Answer: Very valid. There are definitely users that engage with brands more frequently during the holiday sending season. I would advise that those users are sent to in longtail fashion over time leading up to those holiday sends. So, basically around now - begin to hint at promotions and start to include those recipients in small relative proportions to the rest of your list to try and tease out some of that engagement data. Other than that, during the holidays themselves, I would say to always keep that unengaged cohort size in mind so you don't find yourself mailing to twice as many unengaged as engaged.
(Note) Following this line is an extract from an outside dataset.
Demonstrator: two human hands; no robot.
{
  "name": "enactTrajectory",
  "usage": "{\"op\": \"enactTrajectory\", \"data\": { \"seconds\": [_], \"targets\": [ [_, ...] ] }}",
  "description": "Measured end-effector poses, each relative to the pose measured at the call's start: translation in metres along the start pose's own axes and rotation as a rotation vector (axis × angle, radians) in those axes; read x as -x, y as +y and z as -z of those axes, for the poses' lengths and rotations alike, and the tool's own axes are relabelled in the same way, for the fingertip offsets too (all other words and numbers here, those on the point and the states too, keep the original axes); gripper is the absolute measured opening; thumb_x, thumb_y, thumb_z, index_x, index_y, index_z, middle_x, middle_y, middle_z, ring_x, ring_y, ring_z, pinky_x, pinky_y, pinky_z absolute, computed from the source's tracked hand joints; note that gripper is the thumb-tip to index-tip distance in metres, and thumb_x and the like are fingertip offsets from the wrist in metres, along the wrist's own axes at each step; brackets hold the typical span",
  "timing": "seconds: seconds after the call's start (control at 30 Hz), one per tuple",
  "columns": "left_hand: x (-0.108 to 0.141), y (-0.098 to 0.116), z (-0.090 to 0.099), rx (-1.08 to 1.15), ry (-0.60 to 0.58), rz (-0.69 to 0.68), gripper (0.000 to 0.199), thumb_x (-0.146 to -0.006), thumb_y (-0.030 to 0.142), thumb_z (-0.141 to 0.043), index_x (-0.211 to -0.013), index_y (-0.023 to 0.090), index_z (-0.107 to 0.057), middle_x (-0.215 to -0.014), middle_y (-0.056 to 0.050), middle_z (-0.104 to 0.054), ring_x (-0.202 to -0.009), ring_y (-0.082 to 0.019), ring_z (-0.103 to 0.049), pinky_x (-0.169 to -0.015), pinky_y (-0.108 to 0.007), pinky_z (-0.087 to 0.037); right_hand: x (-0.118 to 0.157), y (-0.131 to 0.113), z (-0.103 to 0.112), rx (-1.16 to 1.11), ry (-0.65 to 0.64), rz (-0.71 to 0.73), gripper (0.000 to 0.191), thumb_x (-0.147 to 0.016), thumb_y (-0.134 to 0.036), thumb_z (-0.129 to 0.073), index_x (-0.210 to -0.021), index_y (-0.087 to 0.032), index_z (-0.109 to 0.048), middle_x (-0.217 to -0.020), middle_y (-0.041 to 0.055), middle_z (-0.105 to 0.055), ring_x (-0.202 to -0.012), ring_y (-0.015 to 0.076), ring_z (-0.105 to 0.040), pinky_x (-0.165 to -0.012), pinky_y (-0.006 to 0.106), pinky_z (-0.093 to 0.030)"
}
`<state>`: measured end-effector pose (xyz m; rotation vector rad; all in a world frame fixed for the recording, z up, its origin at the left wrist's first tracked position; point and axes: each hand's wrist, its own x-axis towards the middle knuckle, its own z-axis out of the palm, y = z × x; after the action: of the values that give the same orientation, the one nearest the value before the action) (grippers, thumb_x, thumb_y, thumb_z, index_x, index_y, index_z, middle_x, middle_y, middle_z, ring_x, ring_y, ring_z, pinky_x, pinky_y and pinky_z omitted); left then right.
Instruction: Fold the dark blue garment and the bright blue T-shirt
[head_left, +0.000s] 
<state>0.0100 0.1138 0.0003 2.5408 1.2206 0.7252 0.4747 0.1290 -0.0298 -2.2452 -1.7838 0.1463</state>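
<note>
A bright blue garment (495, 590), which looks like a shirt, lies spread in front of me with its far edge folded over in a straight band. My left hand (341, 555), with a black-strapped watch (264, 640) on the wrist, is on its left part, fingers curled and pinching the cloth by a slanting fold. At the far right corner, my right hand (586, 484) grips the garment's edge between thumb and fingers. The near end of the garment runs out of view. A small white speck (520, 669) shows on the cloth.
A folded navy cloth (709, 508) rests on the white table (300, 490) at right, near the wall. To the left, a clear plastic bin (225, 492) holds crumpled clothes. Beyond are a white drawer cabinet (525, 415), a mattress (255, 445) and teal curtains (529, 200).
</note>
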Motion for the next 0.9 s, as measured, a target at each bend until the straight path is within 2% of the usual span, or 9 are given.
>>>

Also if you plan to send to your engaged group two emails per day during this, maybe only include that unengaged group once.
@ Jordon Schwob - Thank you for submitting your question in advance of the AMA! Here's how the team responded.

Question: What are the best tools to monitor your deliverability?

Answer:
There are several tools within the ecosphere that can be leveraged to help provide insight.
1. Iterable Insights- dashboards and reporting (Opens, Clicks, Unsubscribes, etc)
2. Campaign level data
3. Gmail Postmaster, Microsoft SNDS Postmaster tools to monitor for reputation health
4. Deliverability tools: Validity, Inbox and Reputation
@Jeannie Stezano Thank you for submitting your questions live and in advance of the AMA! Here's how the team responded to the question that you pre-submitted.

Question: If we see a low deliverability rate in 250ok but not much difference in engagement numbers what does that mean?

Answer: Typically this is a result of subscribers, who have been historically engaged with your brand. Due to their previous Opens and Clicks, mailbox providers are more likely to send these campaigns to their Inbox, resulting in continuos engagement. It is also an indication of reputation shifts and the global level filtering that is dynamically changing based on the subscriber behavior and engagement with the sender.
"As far as a one-click function for this, I know there used to be, but that has been removed for quite some time."

Thanks for this reply, Seth. But is there is a good link to use or no link at all?
What are some best practices to maintain customer retention as well as managing the holiday season to improve customer lists?